Bewertung:

Die Rezensionen heben die Komplexität von Barbara Grahams Leben, ihren Prozess und die Auswirkungen ihres Falles auf Themen wie Gender und Todesstrafe hervor. Während viele Leser das Buch aufschlussreich und gut geschrieben fanden, gehen die Meinungen über Grahams Schuld und die Darstellung der Ereignisse durch die Autorin auseinander.
Vorteile:Die Leserinnen und Leser schätzten die gründliche Analyse von Barbara Grahams Leben, die Untersuchung der geschlechtsspezifischen Vorurteile im Justizsystem und die emotionale Wirkung der Geschichten über Frauen, die von der Todesstrafe betroffen sind. Viele fanden das Buch informativ, gut geschrieben und fesselnd; es lässt berechtigte Zweifel an Grahams Schuld aufkommen und stellt die Moral der Todesstrafe in Frage.

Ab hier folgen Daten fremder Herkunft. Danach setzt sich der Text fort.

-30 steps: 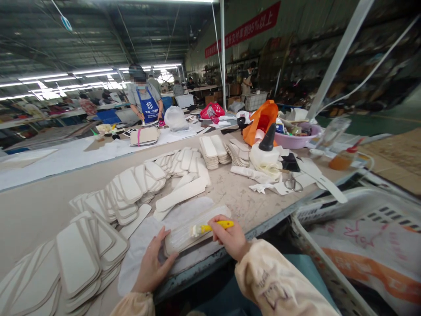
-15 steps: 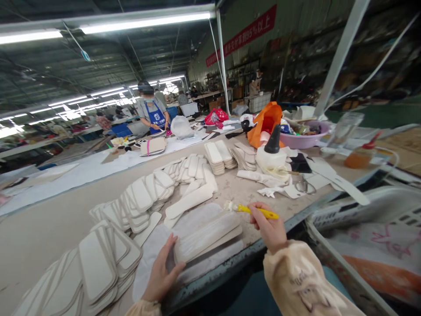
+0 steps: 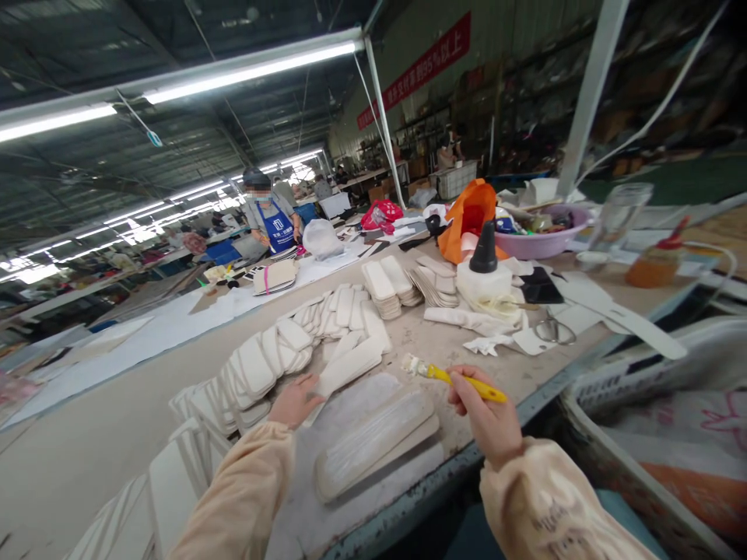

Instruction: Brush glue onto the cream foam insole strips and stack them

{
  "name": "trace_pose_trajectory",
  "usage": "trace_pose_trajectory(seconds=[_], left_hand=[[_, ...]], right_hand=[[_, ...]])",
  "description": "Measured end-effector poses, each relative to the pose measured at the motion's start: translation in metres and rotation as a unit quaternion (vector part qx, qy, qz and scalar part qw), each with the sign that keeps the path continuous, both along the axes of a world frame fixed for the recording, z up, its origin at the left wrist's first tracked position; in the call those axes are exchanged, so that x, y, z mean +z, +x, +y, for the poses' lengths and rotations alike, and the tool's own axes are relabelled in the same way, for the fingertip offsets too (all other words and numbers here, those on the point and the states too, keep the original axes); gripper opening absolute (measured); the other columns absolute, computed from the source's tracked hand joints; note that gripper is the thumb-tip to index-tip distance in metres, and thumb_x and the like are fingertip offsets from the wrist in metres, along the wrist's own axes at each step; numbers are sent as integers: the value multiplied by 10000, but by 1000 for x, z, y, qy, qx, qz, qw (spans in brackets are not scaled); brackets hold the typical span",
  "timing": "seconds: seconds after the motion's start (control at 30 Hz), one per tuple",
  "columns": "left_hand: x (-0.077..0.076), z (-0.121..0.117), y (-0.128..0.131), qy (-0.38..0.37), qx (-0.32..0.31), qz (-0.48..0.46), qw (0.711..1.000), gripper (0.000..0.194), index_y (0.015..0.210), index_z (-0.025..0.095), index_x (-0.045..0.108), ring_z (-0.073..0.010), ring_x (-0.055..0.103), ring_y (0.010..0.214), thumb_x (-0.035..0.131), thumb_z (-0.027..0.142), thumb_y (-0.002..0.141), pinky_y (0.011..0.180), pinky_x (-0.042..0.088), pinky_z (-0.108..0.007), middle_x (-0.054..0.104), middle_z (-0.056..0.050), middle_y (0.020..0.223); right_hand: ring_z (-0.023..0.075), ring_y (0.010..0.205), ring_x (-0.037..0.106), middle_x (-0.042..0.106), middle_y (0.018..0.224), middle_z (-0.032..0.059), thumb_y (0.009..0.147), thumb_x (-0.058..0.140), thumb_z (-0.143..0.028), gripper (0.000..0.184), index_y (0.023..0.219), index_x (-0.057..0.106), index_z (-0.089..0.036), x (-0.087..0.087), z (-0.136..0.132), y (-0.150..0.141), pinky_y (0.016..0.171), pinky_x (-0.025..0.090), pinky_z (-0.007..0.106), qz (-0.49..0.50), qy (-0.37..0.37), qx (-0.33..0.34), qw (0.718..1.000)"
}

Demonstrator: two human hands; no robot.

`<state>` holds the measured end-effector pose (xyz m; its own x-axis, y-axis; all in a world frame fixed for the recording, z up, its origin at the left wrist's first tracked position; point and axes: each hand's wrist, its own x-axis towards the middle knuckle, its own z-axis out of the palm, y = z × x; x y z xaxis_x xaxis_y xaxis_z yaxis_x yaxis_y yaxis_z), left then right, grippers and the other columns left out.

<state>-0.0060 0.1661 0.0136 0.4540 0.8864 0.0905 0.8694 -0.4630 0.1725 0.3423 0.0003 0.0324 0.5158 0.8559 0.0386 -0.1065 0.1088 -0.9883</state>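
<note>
On the long beige worktable (image 3: 134,412), stacked off-white rounded boards (image 3: 250,362) curve from eight o'clock toward twelve. At six, on a whitish sheet (image 3: 362,400), lies one glossy-streaked board (image 3: 373,443). The left hand (image 3: 296,400), at seven, spreads loose fingers by a long off-white strip (image 3: 353,367); grip, I cannot tell. The right hand (image 3: 487,416), at five, clasps a yellow-handled paintbrush (image 3: 439,374). I'd keep its pasty bristles off the stacks. The left sleeve hides some boards from me.
</note>
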Motion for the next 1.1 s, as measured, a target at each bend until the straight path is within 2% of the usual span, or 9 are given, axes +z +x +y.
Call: trace_pose_trajectory(seconds=[0.1, 0.3, 0.47, 0.63, 0.73, 0.93, 1.03, 1.1], left_hand=[[-3, 8, 1, -24, -18, 11, 999, 333, 1036, 241, 664, -251, 622, 1056, 607, 372, 735, 942, 468, -396, 683, -74, 1126], [-9, 7, -1, -23, -14, 17, 999, 340, 1053, 250, 652, -230, 612, 1077, 525, 416, 785, 960, 453, -383, 675, -55, 1148], [-13, 5, 2, 14, 0, 18, 1000, 347, 1072, 239, 644, -245, 594, 1089, 549, 382, 770, 977, 445, -396, 647, -65, 1183], [-19, -3, 0, 107, 1, 15, 994, 332, 1075, 233, 646, -270, 580, 1091, 572, 363, 778, 971, 444, -411, 639, -88, 1174], [-21, -9, 0, 109, 13, 25, 994, 311, 1072, 216, 646, -277, 578, 1091, 569, 326, 791, 952, 452, -416, 637, -109, 1179], [-12, -19, 8, 110, 9, 76, 991, 274, 1048, 177, 648, -301, 546, 1120, 541, 295, 825, 996, 394, -443, 631, -139, 1172], [-7, -25, 12, 72, 19, 88, 993, 225, 960, 169, 668, -296, 563, 1080, 485, 255, 861, 980, 395, -459, 675, -140, 1034], [-4, -28, 13, 49, 30, 86, 995, 224, 915, 166, 674, -268, 596, 1007, 463, 230, 875, 925, 439, -426, 686, -130, 946]], right_hand=[[119, 459, 457, 544, 565, -10, 773, 575, -582, 419, 872, 598, -176, 2, 1, 2, 448, 390, 239, -4, 2, -3, 1000], [119, 448, 453, 537, 541, -15, 751, 574, -605, 437, 849, 600, -180, 5, 2, 1, 437, 388, 237, -1, -10, -21, 1000], [119, 461, 468, 554, 560, -14, 761, 575, -582, 418, 866, 604, -178, 5, 2, 1, 459, 397, 237, -5, -9, -17, 1000], [116, 472, 466, 549, 562, -13, 784, 569, -555, 394, 878, 599, -173, 5, 2, 1, 467, 393, 228, -16, -7, -17, 1000], [123, 473, 469, 549, 566, -7, 784, 561, -565, 405, 877, 603, -172, 3, 2, 0, 464, 396, 236, -25, -7, -16, 1000], [133, 471, 482, 554, 560, -6, 774, 560, -578, 410, 869, 610, -183, -2, 3, -1, 468, 416, 249, -43, -15, -2, 999], [130, 465, 487, 558, 560, -7, 748, 574, -599, 443, 874, 616, -176, -4, 3, -1, 458, 429, 245, -41, -24, -2, 999], [130, 470, 500, 571, 573, -2, 730, 587, -604, 466, 890, 620, -167, -4, 2, -2, 461, 447, 242, -47, -42, -7, 998]])
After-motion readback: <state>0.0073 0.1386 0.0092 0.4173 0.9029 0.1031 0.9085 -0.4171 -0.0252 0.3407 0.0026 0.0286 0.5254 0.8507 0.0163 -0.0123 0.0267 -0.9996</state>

Nachteile:Einige Leser waren der Meinung, das Buch verherrliche Graham und spiele ihre Schuld an dem Mord herunter. Kritiker meinten, die Autorin sei voreingenommen und vermeide es, wichtige juristische Konzepte wie die Regel des schweren Mordes zu erörtern. Außerdem wurde bemängelt, dass es keine neuen Erkenntnisse über Grahams Rolle bei dem Mord gebe und dass sich das Buch eher auf die historische Erzählung als auf juristische Fakten konzentriere.
(basierend auf 17 Leserbewertungen)
Proof of Guilt: Barbara Graham and the Politics of Executing Women in America
Barbara Graham hätte eine teuflische Dame in einem Hard-Boiled-Krimi sein können - schön, sexy und tödlich. Sie wurde zusammen mit zwei männlichen Freunden des Mordes an einer älteren Witwe während eines verpfuschten Raubversuchs angeklagt und war die dritte Frau, die in Kalifornien hingerichtet wurde - nach einem Prozess im Jahr 1953, der vor einer bis auf den letzten Platz gefüllten Menschenmenge stattfand und die Phantasie von Journalisten, Filmemachern und Gegnern der Todesstrafe beflügelte.
Warum, so fragt Kathleen A. Cairns, hatte Grahams Fall von allen Todesurteilen des zwanzigsten Jahrhunderts eine solche politische Resonanz und anhaltende Wirkung? Abgesehen von der Frage nach Schuld oder Unschuld - die bis heute diskutiert wird - untersucht Cairns, wie Grahams Fall zu einem Prüfstein in der anhaltenden Debatte über die Todesstrafe wurde. Während die Staatsanwälte die Angeklagte als Femme fatale darstellten, boten die Medien eine Gegenerzählung zu Grahams Leben an, die ihre missbräuchlichen und einsamen Anfänge hervorhob.
Cairns zeigt, wie Grahams Fall für die Abolitionisten der damaligen Zeit von entscheidender Bedeutung wurde, die Fälle fragwürdiger Schuld nutzten, um das Bewusstsein für die Willkür und Willkürlichkeit der Todesstrafenverfolgung zu schärfen. Grahams Fall hat entscheidend dazu beigetragen, die Todesstrafe im öffentlichen Bewusstsein zu halten, bis die Abolitionisten eine erfolgreiche Strategie gefunden hatten, und veranschaulicht die Macht von Einzelschicksalen, die eine breitere Wahrnehmung und letztlich die öffentliche Politik beeinflussen.